Reviewer: Manfred Georg
Date: 10-13-2005
How would you rate this paper, relative to others we have read? top 25%, but not top 10%
How would you rate your knowledge of the topic of this paper? expert
What problem or issue does the paper address? Why is it important?
Detecting receiver misbehavior in Congestion Control algorithms. This is important since the Internet is no longer a trusted environment and receivers of network traffic have both the motive and opportunity to misbehave to increase their rate unfairly.
What are the main contributions of the paper and why are they important?
This paper presents an analysis of several different approaches for detecting receiver misbehavior. The authors focus on the receiver centric protocol, RCP and analyze different ways of detecting receiver misbehavior. The approaches used include techniques in the network core, and in the network endpoints. They further analyze detection when dealing with optimized protocol stacks and with short term misbehavior.
How significant are these contributions relative to previous work?
Although this work builds on previous work on misbehavior, there has not been a strong work on different generic methods for detecting such misbehavior. The techniques outlined in this paper can be easily applied to any network protocol. This provides a significant contribution to the subject.
Give detailed comments justifying your view of the paper.
Most of the paper hinges on the definition of fair. The question should be raised, is it fair to behave like TCP? Is it fair to have all flows through a bottleneck link send at the same rate? The authors seem to take it as given that fairness means behaving like TCP. Even if this point is conceded, problems later arise when dealing with optimized protocol stacks. Which TCP are we taking as our golden standard? What is fairness?

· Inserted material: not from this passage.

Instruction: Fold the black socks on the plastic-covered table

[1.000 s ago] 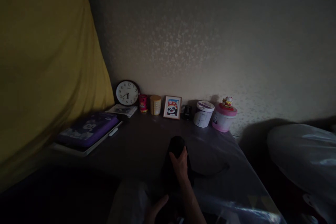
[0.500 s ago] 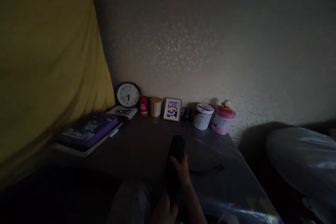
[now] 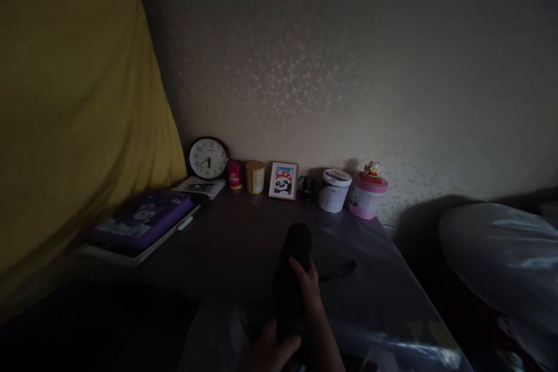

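A long black object with a rounded end, shaped like a folded umbrella, tilts away from me over the table. A dark strap extends to its right. My right hand is closed round its upper half from the right side, with the thumb lying across it. Lower down, my left hand is closed at its near end, and its fingers are partly lost in the dark. Too little light falls here to make out the object's details.
Along the wall stand a clock, a red can, a yellow tub, a panda picture frame, a white tub and a pink tub. A purple case lies left; a plastic-wrapped bundle sits right.
My right hand and the black object have shifted slightly to the right. The strap's free end has moved left and a little up. My left hand stays at the near end.
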`<act>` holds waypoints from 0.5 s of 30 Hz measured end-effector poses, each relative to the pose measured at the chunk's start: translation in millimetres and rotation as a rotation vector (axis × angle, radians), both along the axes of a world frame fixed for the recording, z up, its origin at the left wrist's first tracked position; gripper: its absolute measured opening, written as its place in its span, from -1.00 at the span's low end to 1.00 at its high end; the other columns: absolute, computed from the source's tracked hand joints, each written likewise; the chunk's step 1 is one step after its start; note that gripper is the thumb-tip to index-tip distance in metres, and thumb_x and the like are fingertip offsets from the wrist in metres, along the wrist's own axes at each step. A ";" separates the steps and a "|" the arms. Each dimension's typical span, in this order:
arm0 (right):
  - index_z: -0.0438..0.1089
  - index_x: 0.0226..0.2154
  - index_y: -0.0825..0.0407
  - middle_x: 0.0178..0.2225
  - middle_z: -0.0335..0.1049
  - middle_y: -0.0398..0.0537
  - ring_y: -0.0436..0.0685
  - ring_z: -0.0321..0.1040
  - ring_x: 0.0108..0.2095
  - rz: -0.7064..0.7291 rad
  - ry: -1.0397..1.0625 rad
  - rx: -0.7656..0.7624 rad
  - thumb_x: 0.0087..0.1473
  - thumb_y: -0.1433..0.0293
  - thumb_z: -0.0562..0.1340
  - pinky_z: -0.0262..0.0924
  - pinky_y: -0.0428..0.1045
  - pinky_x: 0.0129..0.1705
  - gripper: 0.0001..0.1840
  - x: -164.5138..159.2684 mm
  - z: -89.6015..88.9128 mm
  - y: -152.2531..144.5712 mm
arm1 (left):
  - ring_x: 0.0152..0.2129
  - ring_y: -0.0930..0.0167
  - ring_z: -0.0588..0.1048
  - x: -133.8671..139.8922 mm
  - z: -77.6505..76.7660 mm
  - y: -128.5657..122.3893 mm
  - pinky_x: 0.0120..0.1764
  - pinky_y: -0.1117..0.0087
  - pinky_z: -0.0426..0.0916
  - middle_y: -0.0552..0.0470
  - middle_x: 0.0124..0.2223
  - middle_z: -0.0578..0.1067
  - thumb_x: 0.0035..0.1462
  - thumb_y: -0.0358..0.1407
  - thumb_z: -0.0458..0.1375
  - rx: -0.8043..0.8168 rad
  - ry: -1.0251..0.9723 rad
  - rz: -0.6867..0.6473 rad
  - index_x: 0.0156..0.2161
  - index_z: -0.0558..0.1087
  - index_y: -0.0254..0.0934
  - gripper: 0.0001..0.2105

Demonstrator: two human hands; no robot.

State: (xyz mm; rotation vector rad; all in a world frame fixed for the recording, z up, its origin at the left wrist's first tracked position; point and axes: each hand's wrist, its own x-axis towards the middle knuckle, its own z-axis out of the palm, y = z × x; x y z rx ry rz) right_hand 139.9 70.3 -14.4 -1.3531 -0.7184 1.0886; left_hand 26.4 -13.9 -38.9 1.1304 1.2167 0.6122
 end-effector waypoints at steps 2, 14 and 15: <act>0.38 -0.14 0.06 -0.29 0.51 0.02 0.25 0.46 -0.27 -0.046 0.066 -0.045 -0.22 0.05 0.32 0.36 0.04 -0.34 -0.39 2.8 -0.7 -4.8 | -0.59 0.41 0.43 2.7 1.9 0.0 -0.43 0.41 0.29 0.06 -0.51 0.45 -0.06 0.03 0.06 -0.122 -0.248 -0.039 -0.26 0.41 -0.27 -0.59; 0.32 -0.07 0.07 -0.27 0.51 -0.01 0.24 0.46 -0.28 0.060 0.103 -0.013 -0.29 0.13 0.39 0.36 0.02 -0.31 -0.30 -2.9 24.0 -20.3 | -0.13 0.25 0.50 8.6 12.4 -12.1 -0.10 0.35 0.32 -0.06 -0.16 0.57 -0.04 -0.28 0.11 0.002 0.108 0.121 -0.07 0.42 -0.30 -0.63; 0.32 -0.08 0.07 -0.28 0.51 -0.02 0.23 0.46 -0.28 0.055 0.093 -0.006 -0.30 0.13 0.39 0.36 0.02 -0.32 -0.29 -4.5 25.6 -20.7 | -0.05 0.25 0.45 9.8 10.8 -11.4 -0.04 0.37 0.28 -0.08 -0.07 0.54 -0.03 -0.32 0.09 0.052 0.161 0.120 -0.03 0.40 -0.31 -0.60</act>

In general, the paper is well written and raises interesting points. However, I fear that the general assumptions are both understated, and debatable. The problems with regard to optimized protocol stacks spring directly from their lack of a good definition of fairness. This causes some cleverness, in the form of approved optimizations, to be deemed allowable, while punishing other cleverness, in the form of parameter tweaking. We must thank the authors more for bringing up topics that are of importance, than for actually solving anything.